Department of Health Information Management, Student Research Committee, School of Health Management and Information Sciences Branch, Iran University of Medical Sciences, Tehran, Iran.
Biomed Eng Online. 2024 Feb 12;23(1):18. doi: 10.1186/s12938-024-01219-x.
Ovarian cancer (OC) is a prevalent and aggressive malignancy that poses a significant public health challenge. The lack of preventive strategies for OC increases morbidity, mortality, and other negative consequences. Screening OC through risk prediction could be leveraged as a powerful strategy for preventive purposes that have not received much attention. So, this study aimed to leverage machine learning approaches as predictive assistance solutions to screen high-risk groups of OC and achieve practical preventive purposes.

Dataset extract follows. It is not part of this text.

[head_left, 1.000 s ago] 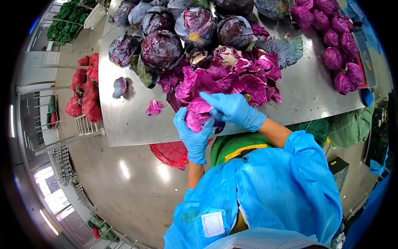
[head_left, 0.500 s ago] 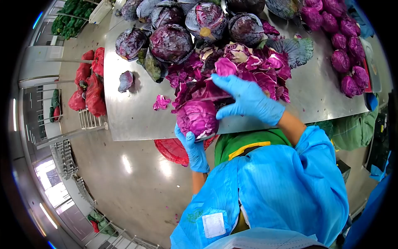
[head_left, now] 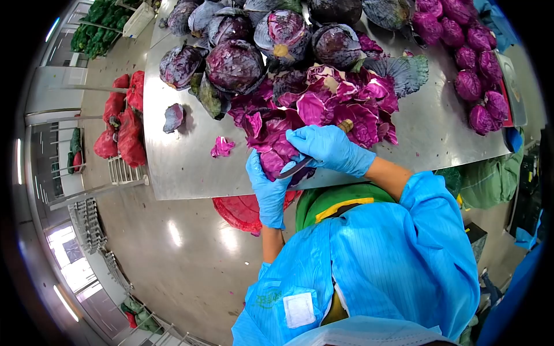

As this study is data-driven and retrospective in nature, we leveraged 1516 suspicious OC women data from one concentrated database belonging to six clinical settings in Sari City from 2015 to 2019. Six machine learning (ML) algorithms, including XG-Boost, Random Forest (RF), J-48, support vector machine (SVM), K-nearest neighbor (KNN), and artificial neural network (ANN) were leveraged to construct prediction models for OC. To choose the best model for predicting OC, we compared various prediction models built using the area under the receiver characteristic operator curve (AU-ROC).
Current experimental results revealed that the XG-Boost with AU-ROC = 0.93 (0.95 CI = [0.91-0.95]) was recognized as the best-performing model for predicting OC.
ML approaches possess significant predictive efficiency and interoperability to achieve powerful preventive strategies leveraging OC screening high-risk groups.
卵巢癌(OC)是一种常见且具有侵袭性的恶性肿瘤,对公共健康构成重大挑战。由于缺乏 OC 的预防策略,发病率、死亡率和其他负面后果增加。通过风险预测对 OC 进行筛查,可以作为一种具有预防目的的强大策略,但尚未得到太多关注。因此,本研究旨在利用机器学习方法作为预测辅助解决方案,对 OC 的高危人群进行筛查,以实现实际的预防目的。
由于本研究是基于数据和回顾性的,我们利用了 2015 年至 2019 年来自萨里市六个临床环境的一个集中数据库的 1516 名可疑 OC 女性数据。利用六种机器学习(ML)算法,包括 XG-Boost、随机森林(RF)、J-48、支持向量机(SVM)、K-最近邻(KNN)和人工神经网络(ANN),构建了 OC 预测模型。为了选择预测 OC 的最佳模型,我们比较了使用接收器工作特征运算符曲线下面积(AU-ROC)构建的各种预测模型。
目前的实验结果表明,XG-Boost 的 AU-ROC 值为 0.93(0.95 CI=[0.91-0.95]),被认为是预测 OC 的最佳模型。
机器学习方法具有显著的预测效率和互操作性,可以利用 OC 筛查高危人群来实现强大的预防策略。